# YOUR GOAL
Your answer should consist solely of the lines from the first line of the data through the line with "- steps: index", each reproduced exactly.

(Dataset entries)
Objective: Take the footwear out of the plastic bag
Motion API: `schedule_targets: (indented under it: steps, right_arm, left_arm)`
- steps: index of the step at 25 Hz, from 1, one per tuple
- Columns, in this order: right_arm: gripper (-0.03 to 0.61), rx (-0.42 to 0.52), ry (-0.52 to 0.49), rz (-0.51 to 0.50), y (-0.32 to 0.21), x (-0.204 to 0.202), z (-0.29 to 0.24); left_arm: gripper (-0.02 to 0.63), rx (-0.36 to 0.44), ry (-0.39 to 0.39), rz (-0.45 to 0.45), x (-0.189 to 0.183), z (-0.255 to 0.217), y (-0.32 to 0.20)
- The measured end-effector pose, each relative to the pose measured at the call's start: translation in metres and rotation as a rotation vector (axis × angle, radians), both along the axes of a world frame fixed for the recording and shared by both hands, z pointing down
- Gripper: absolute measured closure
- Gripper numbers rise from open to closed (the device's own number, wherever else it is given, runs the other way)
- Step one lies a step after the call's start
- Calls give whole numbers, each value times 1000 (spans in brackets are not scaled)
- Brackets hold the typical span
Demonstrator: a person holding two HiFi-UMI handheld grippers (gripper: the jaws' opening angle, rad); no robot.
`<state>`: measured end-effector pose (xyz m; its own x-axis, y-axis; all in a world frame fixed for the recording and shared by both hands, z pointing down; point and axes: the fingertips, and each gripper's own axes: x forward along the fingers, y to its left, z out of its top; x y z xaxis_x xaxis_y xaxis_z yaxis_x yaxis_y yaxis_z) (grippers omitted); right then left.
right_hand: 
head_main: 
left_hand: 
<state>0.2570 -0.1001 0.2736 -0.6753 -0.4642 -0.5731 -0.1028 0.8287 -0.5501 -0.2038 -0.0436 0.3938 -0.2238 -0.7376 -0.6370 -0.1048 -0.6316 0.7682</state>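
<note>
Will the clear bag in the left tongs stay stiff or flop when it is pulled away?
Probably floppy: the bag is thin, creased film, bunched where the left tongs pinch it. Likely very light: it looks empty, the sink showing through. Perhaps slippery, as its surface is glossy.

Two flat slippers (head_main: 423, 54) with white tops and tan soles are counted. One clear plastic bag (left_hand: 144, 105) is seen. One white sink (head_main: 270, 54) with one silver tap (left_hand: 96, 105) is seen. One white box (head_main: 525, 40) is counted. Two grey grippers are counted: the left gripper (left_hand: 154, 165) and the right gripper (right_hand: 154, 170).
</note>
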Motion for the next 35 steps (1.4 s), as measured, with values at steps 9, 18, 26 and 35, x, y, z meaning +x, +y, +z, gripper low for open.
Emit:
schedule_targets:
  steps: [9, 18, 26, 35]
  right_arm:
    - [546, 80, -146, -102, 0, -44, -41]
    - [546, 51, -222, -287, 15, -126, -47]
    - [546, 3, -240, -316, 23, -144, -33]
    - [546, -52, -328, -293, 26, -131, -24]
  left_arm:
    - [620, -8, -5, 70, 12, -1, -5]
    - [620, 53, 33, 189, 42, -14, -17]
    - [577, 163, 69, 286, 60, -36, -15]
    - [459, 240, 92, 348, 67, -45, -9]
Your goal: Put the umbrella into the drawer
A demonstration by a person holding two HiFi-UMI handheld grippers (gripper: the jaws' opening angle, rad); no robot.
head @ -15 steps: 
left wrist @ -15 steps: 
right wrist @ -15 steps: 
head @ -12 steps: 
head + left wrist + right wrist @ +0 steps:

# ANSWER SECTION
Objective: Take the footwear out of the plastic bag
Motion API: `schedule_targets: (indented under it: steps, right_arm, left_arm)`
- steps: index of the step at 25 Hz, from 1, one per tuple

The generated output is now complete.